OpenRTM-aist is a reference implementation of RT-Middleware which The National Institute of Advanced Industrial Science and Technology - Intelligent Systems Research Institute - Task Intelligence Research Group, has been implementing, distributing, maintaining. The RT-Middleware as well as OpenRTM-aist are the software platforms which divide the various functional components of the robot into the part unit called RT-Component and support the construction of various robotic systems by the integration of various these elements. Currently, in OMG(Object Management Group), these are conformed to the Robotic Technology Component Specification which have been decided.
OpenRTM-aist Java is that OpenRTM-aist for C++ has been ported to Java. OpenRTM-aist Java which has OpenRTM-aist compatible interfaces for C++ enable to use both RT-Component developed using Java and RT-Component developed using C++.

Target

This manual provides procedures for development of RT-Components for Java using OpenRTM-aist Java. This manual targets those who have the basic knowledge of Java.

Prerequisites

Here is a list of environments that are required to run OpenRTM-aist Java.

Table 3-1 Prerequisites

Environment Notes
Java Development Kit 5.0 (JDK 5)
(http://java.sun.com/products/archive/j2se/5.0_12/index.html )
Java1.4 is not supported.


For more details on the installation procedures, refer to "OpenRTM-aist Java Installation manual. Please check the following before moving on to the development procedures
---The version when running "java -version" matches the version of JDK above (Table1-1).

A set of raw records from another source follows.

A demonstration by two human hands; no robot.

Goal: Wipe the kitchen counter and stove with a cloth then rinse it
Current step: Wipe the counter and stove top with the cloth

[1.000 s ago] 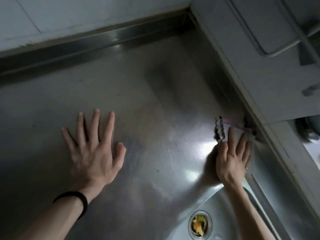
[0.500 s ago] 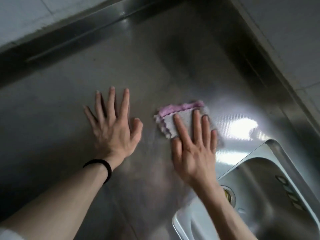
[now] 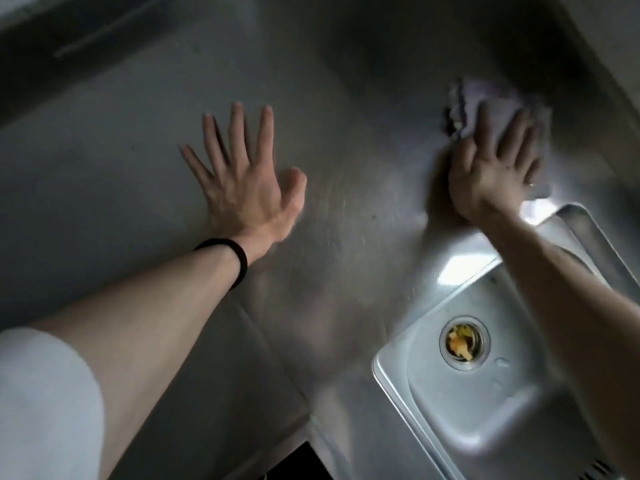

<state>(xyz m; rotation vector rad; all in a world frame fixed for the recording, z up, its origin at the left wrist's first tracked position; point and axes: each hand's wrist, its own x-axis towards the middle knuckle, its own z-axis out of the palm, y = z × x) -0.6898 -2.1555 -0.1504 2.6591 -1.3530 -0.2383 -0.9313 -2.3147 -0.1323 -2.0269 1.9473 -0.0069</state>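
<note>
Left hand (image 3: 242, 181) flat on steel bench (image 3: 104, 174), fingers (image 3: 265, 140) spread wide. Right hand (image 3: 491, 178) pressing blurred pale cloth (image 3: 471, 98) onto bench beside sink (image 3: 467, 414) corner, fingers straight, slightly apart.

— How was your light?
— Dim. Your view was grey and murky, and the steel bench (image 3: 346, 237) was darkest along its far edge and in the top right corner.
— Any glare?
— Two white patches flared at the far rim of the sink (image 3: 388, 372), just below your right hand (image 3: 491, 174). That hand cast a soft shadow to its left.
— Sharpness?
— Poor. Your right hand and the cloth (image 3: 464, 102) under it were smeared with motion blur, while your left hand (image 3: 242, 178) was clearer. Your sleeve (image 3: 45, 403) in the near left corner loomed large and soft, stretched by the wide lens.
</note>
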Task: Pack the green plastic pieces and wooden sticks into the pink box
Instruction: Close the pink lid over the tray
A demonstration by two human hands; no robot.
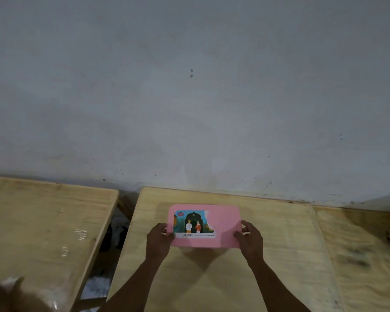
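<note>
Pink box [221,226] is sitting lid-on between both hands, label [193,224] facing up, on the table [279,255]. Left hand [158,240] is clamping its left edge, right hand [250,238] is clamping its right edge, thumbs pressing on top. No green pieces or sticks are showing in view. Probably the closing step or the very start; cannot tell which. If starting, next move is calling for lifting the lid off evenly. Second table [43,233] is lying left of the left hand.
</note>
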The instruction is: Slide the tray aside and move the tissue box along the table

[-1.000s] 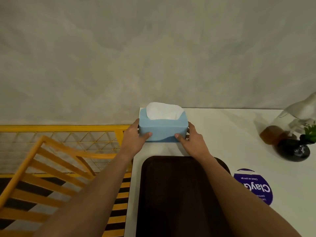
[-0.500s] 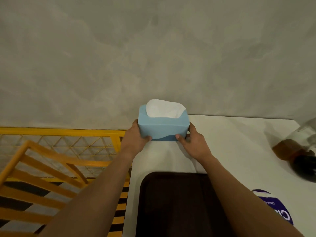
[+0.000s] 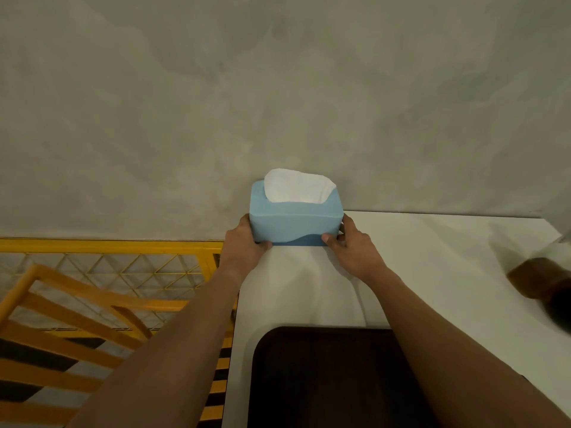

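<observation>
Your left hand (image 3: pixel 245 247): clasped on the left end of the tissue box (image 3: pixel 295 225), thumb along its lower front edge. Your right hand (image 3: pixel 350 251): clasped on the right end, thumb likewise on the lower front edge. Tissue box: light blue with a darker blue band at the base, white tissue (image 3: pixel 298 185) standing out of the top, held between both hands at the far left corner of the white table (image 3: pixel 417 257), against the grey wall (image 3: pixel 278 103). Tray (image 3: pixel 324 381): dark brown, flat on the table near you, well apart from the box, partly under your forearms. Yellow railing (image 3: pixel 108 245): left of the table. Blurred dark brown object (image 3: pixel 540 279): right edge of the table, unidentifiable
</observation>
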Demonstrator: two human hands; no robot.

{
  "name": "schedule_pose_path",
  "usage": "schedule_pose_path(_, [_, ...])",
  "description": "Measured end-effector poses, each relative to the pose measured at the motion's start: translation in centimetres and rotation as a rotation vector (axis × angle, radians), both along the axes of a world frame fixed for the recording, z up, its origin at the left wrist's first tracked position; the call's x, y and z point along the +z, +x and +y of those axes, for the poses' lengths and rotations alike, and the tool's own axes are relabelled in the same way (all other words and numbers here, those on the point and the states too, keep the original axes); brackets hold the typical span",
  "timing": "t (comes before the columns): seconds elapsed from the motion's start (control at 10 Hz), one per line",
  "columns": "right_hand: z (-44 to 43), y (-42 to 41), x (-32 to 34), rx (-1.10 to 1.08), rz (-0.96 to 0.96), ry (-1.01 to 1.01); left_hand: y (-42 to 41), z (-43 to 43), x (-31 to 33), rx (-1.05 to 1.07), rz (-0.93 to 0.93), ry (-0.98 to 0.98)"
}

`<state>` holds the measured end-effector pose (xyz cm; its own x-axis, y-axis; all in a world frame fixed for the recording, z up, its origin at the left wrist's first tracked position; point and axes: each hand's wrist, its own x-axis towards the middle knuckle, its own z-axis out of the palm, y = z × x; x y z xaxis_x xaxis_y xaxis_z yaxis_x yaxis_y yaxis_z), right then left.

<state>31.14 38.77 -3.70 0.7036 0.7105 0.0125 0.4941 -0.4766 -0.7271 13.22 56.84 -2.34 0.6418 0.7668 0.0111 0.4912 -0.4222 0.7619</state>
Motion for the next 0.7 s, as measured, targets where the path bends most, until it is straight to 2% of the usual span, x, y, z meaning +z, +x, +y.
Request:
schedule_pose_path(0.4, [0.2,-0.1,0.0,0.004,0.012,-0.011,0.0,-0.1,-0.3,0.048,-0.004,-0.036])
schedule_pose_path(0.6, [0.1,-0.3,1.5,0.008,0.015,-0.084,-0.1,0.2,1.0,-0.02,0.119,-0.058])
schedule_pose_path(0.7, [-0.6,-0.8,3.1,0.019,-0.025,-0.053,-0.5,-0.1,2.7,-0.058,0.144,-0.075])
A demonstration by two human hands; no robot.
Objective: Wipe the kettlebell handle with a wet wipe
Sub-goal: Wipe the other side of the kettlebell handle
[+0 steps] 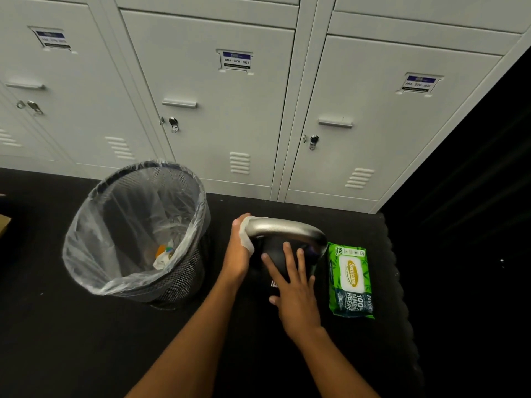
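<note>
- The kettlebell stands upright on the black floor mat, its steel handle arching over the dark body; I take it as the landmark for everything else.
- The wet wipe sits at the handle's left end, folded around the bend where the steel curves down toward the body.
- Risk, as I judge it: the wipe covers only that left bend, so the top of the arch and the right leg may be missed unless the hand slides the whole way across.
- Risk: the wipe is bunched rather than spread, and a bunched wipe may slip out from under the palm on the smooth steel, or drag over only a thin strip.
- Risk: a hard sideways rub could rock the kettlebell toward the Sanicare wipes pack lying just to its right, or toward the lined mesh waste bin standing near its left, if the bracing hand lets up.
- The left hand reaches in from the kettlebell's left, fingers curled and pressed around the wipe and the handle, thumb up behind.
- The right hand lies flat on the near face of the body, fingers spread, gripping nothing, and seems to steady it.
</note>
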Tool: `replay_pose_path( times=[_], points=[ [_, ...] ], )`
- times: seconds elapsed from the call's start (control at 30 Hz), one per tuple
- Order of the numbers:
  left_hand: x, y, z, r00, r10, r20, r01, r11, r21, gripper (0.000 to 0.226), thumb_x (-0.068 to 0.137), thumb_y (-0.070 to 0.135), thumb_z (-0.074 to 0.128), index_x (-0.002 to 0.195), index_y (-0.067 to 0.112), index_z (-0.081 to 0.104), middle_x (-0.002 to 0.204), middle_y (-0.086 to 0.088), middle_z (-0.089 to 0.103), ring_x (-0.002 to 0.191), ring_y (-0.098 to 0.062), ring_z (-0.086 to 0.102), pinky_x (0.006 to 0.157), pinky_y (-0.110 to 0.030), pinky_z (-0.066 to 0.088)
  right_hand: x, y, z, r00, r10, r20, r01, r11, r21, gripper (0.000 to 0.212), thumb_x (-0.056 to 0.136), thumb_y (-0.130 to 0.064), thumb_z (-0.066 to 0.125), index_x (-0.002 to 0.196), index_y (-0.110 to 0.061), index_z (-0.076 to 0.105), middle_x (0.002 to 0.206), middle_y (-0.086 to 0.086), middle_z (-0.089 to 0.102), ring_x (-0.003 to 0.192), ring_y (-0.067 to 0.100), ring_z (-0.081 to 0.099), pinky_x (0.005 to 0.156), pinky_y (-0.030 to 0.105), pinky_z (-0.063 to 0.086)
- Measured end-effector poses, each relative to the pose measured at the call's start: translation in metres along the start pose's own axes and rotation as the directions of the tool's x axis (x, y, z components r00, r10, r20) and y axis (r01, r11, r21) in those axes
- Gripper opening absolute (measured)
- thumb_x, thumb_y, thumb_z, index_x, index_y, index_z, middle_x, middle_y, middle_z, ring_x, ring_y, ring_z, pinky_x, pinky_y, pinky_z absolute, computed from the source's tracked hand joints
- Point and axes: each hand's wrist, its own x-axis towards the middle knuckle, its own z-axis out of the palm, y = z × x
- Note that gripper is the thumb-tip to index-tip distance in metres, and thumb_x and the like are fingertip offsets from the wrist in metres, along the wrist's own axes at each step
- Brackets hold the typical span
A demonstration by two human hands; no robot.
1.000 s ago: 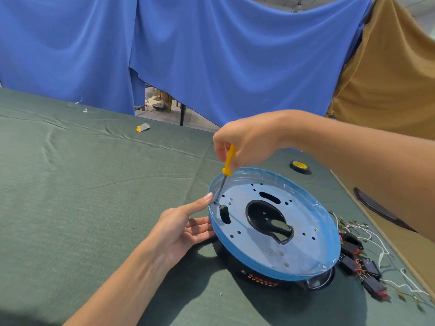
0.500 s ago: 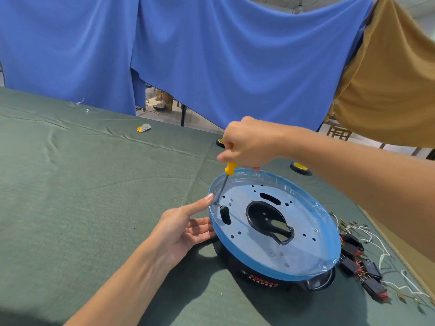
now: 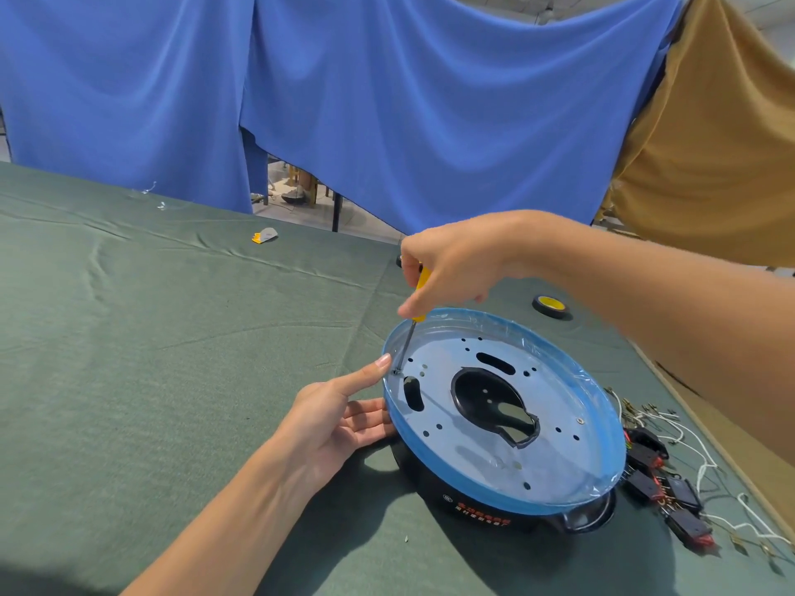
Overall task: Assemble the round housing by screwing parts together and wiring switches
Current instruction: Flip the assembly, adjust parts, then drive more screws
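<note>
the green-clothed surface [image 3: 172, 380] fills most of what i see, with a blue cloth [image 3: 387, 101] hung behind it and a brown cloth [image 3: 710, 144] at the right. the housing [image 3: 482, 462] sits on the surface, right of centre. it is a round black base under a pale plate wrapped in blue film, with a big irregular cutout in the middle and many small holes.

the right hand [image 3: 451, 268] hangs over the housing's far-left rim, fingers curled tight round the yellow handle of a screwdriver [image 3: 420, 290]. the left hand [image 3: 331, 423] lies just left of the housing, relaxed and holding nothing. its index finger reaches straight out to touch the rim beside the screwdriver tip, and the other fingers rest against the housing's side. the hands are apart.

black switches [image 3: 671, 488] with red ends lie heaped just right of the housing, tangled with white wires [image 3: 705, 462]. a tape roll [image 3: 552, 306], black with a yellow core, lies beyond the housing.

the screwdriver stands slightly tilted, its thin shaft running down to a hole near the plate's left edge. whether a screw sits under the tip i cannot tell. a small yellow and grey scrap [image 3: 264, 235] lies far back on the surface.
</note>
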Motion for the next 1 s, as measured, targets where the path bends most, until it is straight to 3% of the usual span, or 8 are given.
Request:
replay_pose_path(
  times=[0.17,0.27,0.33,0.4,0.53,0.67,0.87,1.0],
  points=[
    [0.001,0.0,0.0,1.0,0.001,-0.002,-0.001,1.0,0.006,0.069,0.049,0.02,0.092,0.108,-0.003,0.064,0.092,-0.032,0.071,0.088,-0.043,0.072,0.062,-0.043,0.061,0.011,-0.001,0.013,0.985,0.007,-0.17,-0.017,0.998,-0.055,0.039,0.093,-0.03,0.051,0.061,-0.007,0.049,0.053,0.006,0.054,0.059,0.027,0.049,0.049,0.025,0.035],
    [0.001,0.0,0.0,1.0,0.002,-0.005,-0.002,1.0,0.003,0.07,0.048,0.021,0.092,0.108,-0.003,0.065,0.093,-0.032,0.071,0.087,-0.043,0.072,0.062,-0.042,0.061,0.004,0.0,0.004,0.999,0.038,0.012,-0.039,0.998,0.056,0.039,0.09,-0.051,0.058,0.084,-0.012,0.058,0.073,0.001,0.064,0.059,0.019,0.056,0.05,0.023,0.043],
    [0.001,0.0,0.0,1.0,0.004,-0.007,-0.004,1.0,0.003,0.069,0.045,0.021,0.093,0.105,-0.003,0.067,0.092,-0.032,0.071,0.086,-0.043,0.073,0.061,-0.041,0.061,-0.003,0.003,-0.004,0.997,-0.004,0.082,-0.003,0.997,0.079,0.03,0.086,-0.044,0.067,0.1,-0.021,0.057,0.088,0.001,0.067,0.064,0.015,0.061,0.051,0.023,0.045],
    [0.001,0.0,-0.001,1.0,0.007,-0.007,-0.007,1.0,0.005,0.069,0.045,0.021,0.093,0.104,-0.003,0.068,0.092,-0.032,0.071,0.086,-0.043,0.073,0.061,-0.041,0.061,-0.002,0.004,-0.002,0.997,-0.069,-0.037,0.069,0.998,-0.002,0.018,0.088,-0.036,0.067,0.088,-0.02,0.06,0.074,0.001,0.067,0.062,0.015,0.062,0.052,0.024,0.042],
    [0.001,0.0,-0.001,1.0,0.013,-0.001,-0.013,1.0,0.009,0.07,0.046,0.021,0.092,0.107,-0.002,0.066,0.091,-0.031,0.071,0.086,-0.042,0.073,0.061,-0.041,0.061,0.007,0.0,0.013,0.977,-0.036,-0.212,0.028,0.999,-0.04,0.05,0.099,-0.046,0.046,0.068,-0.007,0.046,0.061,0.009,0.046,0.063,0.028,0.047,0.054,0.029,0.035],
    [0.0,0.0,-0.001,1.0,0.017,0.002,-0.017,1.0,0.012,0.069,0.046,0.021,0.092,0.106,-0.002,0.067,0.091,-0.031,0.071,0.086,-0.042,0.073,0.061,-0.041,0.061,-0.002,0.0,-0.002,1.0,0.0,0.004,0.0,1.0,-0.026,0.039,0.093,-0.048,0.054,0.103,-0.011,0.062,0.076,0.001,0.06,0.057,0.014,0.056,0.044,0.021,0.038],
    [0.0,0.0,0.001,1.0,0.016,0.002,-0.016,1.0,0.013,0.071,0.044,0.022,0.092,0.107,-0.001,0.067,0.092,-0.031,0.071,0.087,-0.043,0.073,0.062,-0.042,0.061,0.009,-0.004,0.012,0.989,0.05,-0.14,-0.047,0.999,0.025,0.04,0.097,-0.032,0.045,0.067,-0.007,0.053,0.047,0.003,0.061,0.055,0.023,0.057,0.049,0.024,0.04],
    [0.0,0.0,0.0,1.0,0.015,-0.001,-0.015,1.0,0.009,0.073,0.043,0.022,0.092,0.108,-0.001,0.066,0.092,-0.031,0.072,0.086,-0.042,0.073,0.061,-0.042,0.061,-0.002,-0.001,-0.005,0.999,0.026,0.025,-0.027,0.998,0.048,0.031,0.093,-0.042,0.056,0.093,-0.011,0.059,0.078,0.005,0.066,0.048,0.01,0.061,0.039,0.016,0.042]
  ],
)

Here we explain on procedures to develop RT-Components for Java. We will use a component with the following specifications as a sample.

Table 3-2 Specifications of the Sample Component

Basic profile
Component Name sample
Discription SampleComponent
Version 1.0
Vendor AIST
Category example
Component Type DataFlowComponent
Activity Type SPORADIC
Maximum number of instances 5
Data InPort
Name in
Type TimedLong
ServiceProvider
IDLPath IDLs/MyService.idl See Note
Port Name MySvcPort
Service Name myservice0
Service Type MyService
Configuration parameter
Name multiply
Parameter Type int
Default value 1


Note: MyService.idl creates the following IDL file using the appropriate editor. Also, the "IDL Path" in above table is specified to the MyService.idl Path. On Windows, this "IDL Path" must be the full path to MyService.idl.

 typedef sequence<string> EchoList;
 typedef sequence<float> ValueList;
 interface MyService
 {
   string echo(in string msg);
   EchoList get_echo_history();
   void set_value(in float value);
   float get_value();
   ValueList get_value_history();
 };
MyService.idl


The above MyService.idl is the same as the sample one in the folder of Examples/RTMExamples/SimpleService included in OpenRTM-aist-0.4 Java.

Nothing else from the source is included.